▶ Aim of the task
If an entry holds a picture, leave the picture out and copy the rest exactly.

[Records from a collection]
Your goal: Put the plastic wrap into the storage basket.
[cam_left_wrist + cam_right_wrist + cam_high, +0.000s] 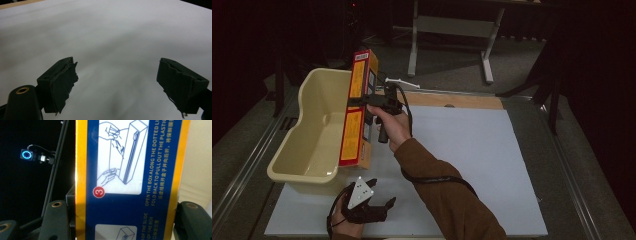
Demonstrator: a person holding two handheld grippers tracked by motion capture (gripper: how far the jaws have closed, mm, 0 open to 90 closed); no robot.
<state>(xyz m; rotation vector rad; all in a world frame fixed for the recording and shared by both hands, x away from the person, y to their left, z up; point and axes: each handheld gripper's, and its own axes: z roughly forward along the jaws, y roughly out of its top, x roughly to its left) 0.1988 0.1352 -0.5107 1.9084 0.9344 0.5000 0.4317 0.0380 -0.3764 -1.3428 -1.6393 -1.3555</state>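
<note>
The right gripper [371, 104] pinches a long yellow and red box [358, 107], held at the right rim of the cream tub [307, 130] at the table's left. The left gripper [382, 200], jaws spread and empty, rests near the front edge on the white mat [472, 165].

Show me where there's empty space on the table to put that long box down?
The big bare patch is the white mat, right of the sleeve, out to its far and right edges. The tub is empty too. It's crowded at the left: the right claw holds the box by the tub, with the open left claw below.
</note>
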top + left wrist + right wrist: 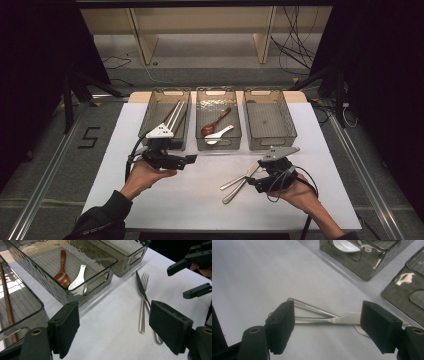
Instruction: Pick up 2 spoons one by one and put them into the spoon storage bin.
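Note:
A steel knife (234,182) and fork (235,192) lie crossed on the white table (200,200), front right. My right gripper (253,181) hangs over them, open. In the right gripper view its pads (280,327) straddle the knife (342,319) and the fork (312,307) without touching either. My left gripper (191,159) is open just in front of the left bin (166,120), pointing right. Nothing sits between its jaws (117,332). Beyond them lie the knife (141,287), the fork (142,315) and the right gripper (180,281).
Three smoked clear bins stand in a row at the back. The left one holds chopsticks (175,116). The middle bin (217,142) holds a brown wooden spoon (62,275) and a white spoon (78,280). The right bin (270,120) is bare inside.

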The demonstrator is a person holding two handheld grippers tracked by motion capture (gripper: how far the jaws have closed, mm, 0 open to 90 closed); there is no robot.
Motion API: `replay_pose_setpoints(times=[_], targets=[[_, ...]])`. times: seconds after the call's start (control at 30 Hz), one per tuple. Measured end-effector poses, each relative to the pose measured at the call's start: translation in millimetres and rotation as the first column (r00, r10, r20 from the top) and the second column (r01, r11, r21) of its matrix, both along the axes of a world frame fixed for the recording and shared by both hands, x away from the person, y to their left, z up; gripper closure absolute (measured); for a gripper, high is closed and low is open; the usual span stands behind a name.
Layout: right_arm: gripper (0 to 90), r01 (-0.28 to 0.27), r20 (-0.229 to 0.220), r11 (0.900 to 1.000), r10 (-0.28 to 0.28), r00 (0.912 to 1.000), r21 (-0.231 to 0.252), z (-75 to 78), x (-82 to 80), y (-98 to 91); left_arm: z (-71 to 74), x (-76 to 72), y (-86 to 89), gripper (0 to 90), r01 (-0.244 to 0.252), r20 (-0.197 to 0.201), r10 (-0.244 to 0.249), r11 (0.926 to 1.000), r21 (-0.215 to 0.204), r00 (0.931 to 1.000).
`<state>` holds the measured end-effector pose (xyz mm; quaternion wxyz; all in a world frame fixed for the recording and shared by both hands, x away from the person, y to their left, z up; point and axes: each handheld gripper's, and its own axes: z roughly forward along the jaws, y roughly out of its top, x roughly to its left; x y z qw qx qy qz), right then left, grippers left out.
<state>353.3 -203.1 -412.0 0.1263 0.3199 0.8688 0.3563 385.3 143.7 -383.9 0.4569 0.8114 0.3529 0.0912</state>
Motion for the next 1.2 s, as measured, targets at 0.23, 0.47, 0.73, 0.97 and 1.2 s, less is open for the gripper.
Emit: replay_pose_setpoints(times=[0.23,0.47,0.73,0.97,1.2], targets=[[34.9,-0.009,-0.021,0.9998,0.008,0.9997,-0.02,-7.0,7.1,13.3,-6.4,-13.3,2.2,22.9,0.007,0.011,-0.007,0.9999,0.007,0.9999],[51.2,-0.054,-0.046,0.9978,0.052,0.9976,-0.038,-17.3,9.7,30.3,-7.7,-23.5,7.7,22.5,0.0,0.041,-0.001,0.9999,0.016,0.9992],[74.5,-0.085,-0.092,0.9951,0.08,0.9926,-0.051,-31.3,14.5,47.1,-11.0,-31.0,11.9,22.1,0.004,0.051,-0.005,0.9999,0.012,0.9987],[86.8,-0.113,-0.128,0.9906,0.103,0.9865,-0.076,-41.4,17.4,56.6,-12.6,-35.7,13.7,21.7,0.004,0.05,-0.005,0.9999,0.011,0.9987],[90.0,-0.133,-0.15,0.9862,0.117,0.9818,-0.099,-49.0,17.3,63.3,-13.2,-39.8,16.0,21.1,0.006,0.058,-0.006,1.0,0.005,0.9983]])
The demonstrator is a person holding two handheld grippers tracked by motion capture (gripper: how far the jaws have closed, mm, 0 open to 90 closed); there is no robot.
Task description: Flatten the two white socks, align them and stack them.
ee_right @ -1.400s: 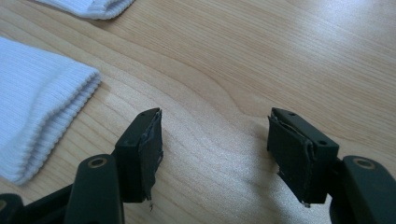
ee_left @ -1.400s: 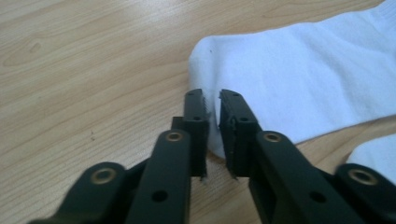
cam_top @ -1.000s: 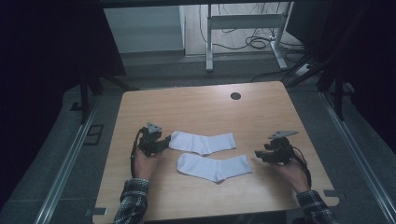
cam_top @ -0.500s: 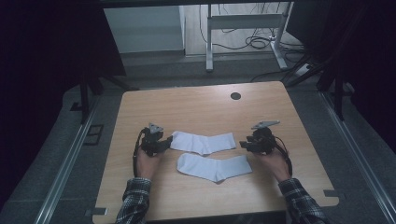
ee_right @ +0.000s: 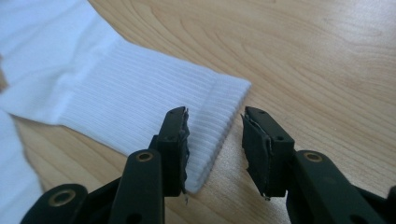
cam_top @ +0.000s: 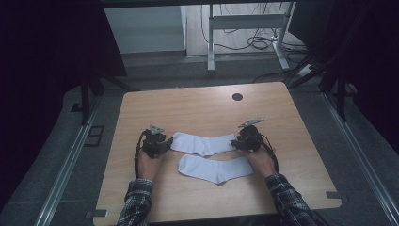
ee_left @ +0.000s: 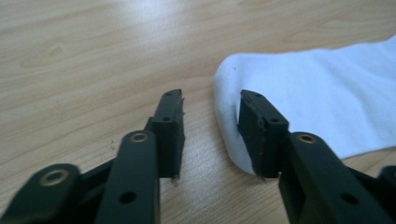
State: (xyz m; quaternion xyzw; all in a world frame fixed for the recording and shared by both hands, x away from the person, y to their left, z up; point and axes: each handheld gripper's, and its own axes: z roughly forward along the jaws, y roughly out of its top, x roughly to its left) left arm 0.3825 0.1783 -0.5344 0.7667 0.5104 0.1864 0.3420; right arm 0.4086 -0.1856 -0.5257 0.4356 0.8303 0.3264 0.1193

▶ Solution for this exercise
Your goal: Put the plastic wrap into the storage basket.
[cam_left_wrist + cam_right_wrist + cam_high, +0.000s] 
Demonstrator: a person holding two handheld grippers tracked by motion capture (gripper: how far the jaws have closed, mm, 0 open to 90 closed); no robot.
<state>(xyz m; rotation vector rad; all in a world frame fixed for the recording and shared by both hands, x away from the person, y to their left, z up; point and axes: each handheld gripper's, and its own axes: z roughly forward along the jaws, y roughly out of its top, x roughly to its left) 0.1988 0.1352 -0.5107 1.9084 0.9344 0.5000 0.4317 0.0380 -0.3764 -1.3428 -1.6393 -1.3555</state>
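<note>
The right gripper [371, 104] pinches a long yellow and red box [358, 107], held at the right rim of the cream tub [307, 130] at the table's left. The left gripper [382, 200], jaws spread and empty, rests near the front edge on the white mat [472, 165].

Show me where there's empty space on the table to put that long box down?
The big bare patch is the white mat, right of the sleeve, out to its far and right edges. The tub is empty too. It's crowded at the left: the right claw holds the box by the tub, with the open left claw below.
</note>
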top + left wrist + right wrist: 
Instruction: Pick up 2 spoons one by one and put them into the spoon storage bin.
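Note:
A steel knife (234,182) and fork (235,192) lie crossed on the white table (200,200), front right. My right gripper (253,181) hangs over them, open. In the right gripper view its pads (280,327) straddle the knife (342,319) and the fork (312,307) without touching either. My left gripper (191,159) is open just in front of the left bin (166,120), pointing right. Nothing sits between its jaws (117,332). Beyond them lie the knife (141,287), the fork (142,315) and the right gripper (180,281).
Three smoked clear bins stand in a row at the back. The left one holds chopsticks (175,116). The middle bin (217,142) holds a brown wooden spoon (62,275) and a white spoon (78,280). The right bin (270,120) is bare inside.
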
The demonstrator is a person holding two handheld grippers tracked by motion capture (gripper: how far the jaws have closed, mm, 0 open to 90 closed); there is no robot.
Motion API: `replay_pose_setpoints(times=[_], targets=[[_, ...]])`. times: seconds after the call's start (control at 30 Hz), one per tuple. Measured end-effector poses, each relative to the pose measured at the call's start: translation in millimetres and rotation as the first column (r00, r10, r20 from the top) and the second column (r01, r11, r21) of its matrix, both along the axes of a world frame fixed for the recording and shared by both hands, x away from the person, y to their left, z up; gripper closure absolute (measured); for a gripper, high is closed and low is open; the usual span stands behind a name.
Layout: right_arm: gripper (0 to 90), r01 (-0.28 to 0.27), r20 (-0.229 to 0.220), r11 (0.900 to 1.000), r10 (-0.28 to 0.28), r00 (0.912 to 1.000), r21 (-0.231 to 0.252), z (-75 to 78), x (-82 to 80), y (-98 to 91); left_arm: z (-71 to 74), x (-76 to 72), y (-86 to 89), gripper (0 to 90), r01 (-0.244 to 0.252), r20 (-0.197 to 0.201), r10 (-0.244 to 0.249), r11 (0.926 to 1.000), r21 (-0.215 to 0.204), r00 (0.931 to 1.000).
`<state>` holds the measured end-effector pose (xyz mm; quaternion wxyz; all in a world frame fixed for the recording and shared by both hands, x away from the person, y to their left, z up; point and axes: each handheld gripper's, and its own axes: z roughly forward along the jaws, y roughly out of its top, x roughly to its left; x y z qw qx qy qz), right then left, grippers left out.
<state>353.3 -203.1 -412.0 0.1263 0.3199 0.8688 0.3563 385.3 143.7 -383.9 0.4569 0.8114 0.3529 0.0912</state>
Motion for the next 1.2 s, as measured, targets at 0.23, 0.47, 0.73, 0.97 and 1.2 s, less is open for the gripper.
Emit: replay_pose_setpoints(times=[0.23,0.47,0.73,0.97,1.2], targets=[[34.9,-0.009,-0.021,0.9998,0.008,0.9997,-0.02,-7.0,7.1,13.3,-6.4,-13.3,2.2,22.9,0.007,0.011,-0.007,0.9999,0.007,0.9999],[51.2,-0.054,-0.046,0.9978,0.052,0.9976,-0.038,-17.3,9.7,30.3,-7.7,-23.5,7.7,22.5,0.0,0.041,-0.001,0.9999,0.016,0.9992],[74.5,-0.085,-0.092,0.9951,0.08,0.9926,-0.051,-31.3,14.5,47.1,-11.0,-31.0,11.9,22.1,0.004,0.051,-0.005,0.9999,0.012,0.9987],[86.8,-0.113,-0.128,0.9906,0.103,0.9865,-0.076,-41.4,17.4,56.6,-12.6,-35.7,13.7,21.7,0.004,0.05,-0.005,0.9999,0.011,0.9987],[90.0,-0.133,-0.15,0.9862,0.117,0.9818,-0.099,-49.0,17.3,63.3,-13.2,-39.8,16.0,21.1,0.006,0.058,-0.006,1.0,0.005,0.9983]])
The demonstrator is a person holding two handheld grippers tracked by motion capture (gripper: how far the jaws have closed, mm, 0 open to 90 closed); there is no robot.
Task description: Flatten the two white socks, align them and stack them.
ee_right @ -1.400s: 
ee_left @ -1.400s: 
cam_top @ -1.000s: 
cam_top @ -0.500s: 
ee_right @ +0.000s: 
cam_top @ +0.000s: 
ee_left @ +0.000s: 
State: (xyz m; quaternion xyzw; all in a world frame fixed for the recording and shared by both hands, x away from the person, y to their left, z up; point and axes: each handheld gripper's, and its own axes: z roughly forward along the jaws, y roughly out of its top, x roughly to its left) left arm 0.3825 0.1783 -0.5344 0.7667 0.5104 0.1864 0.3420; right arm 0.4086 -0.1856 -0.5257 0.4356 0.8303 0.3264 0.1193

No more output will be added to the exercise.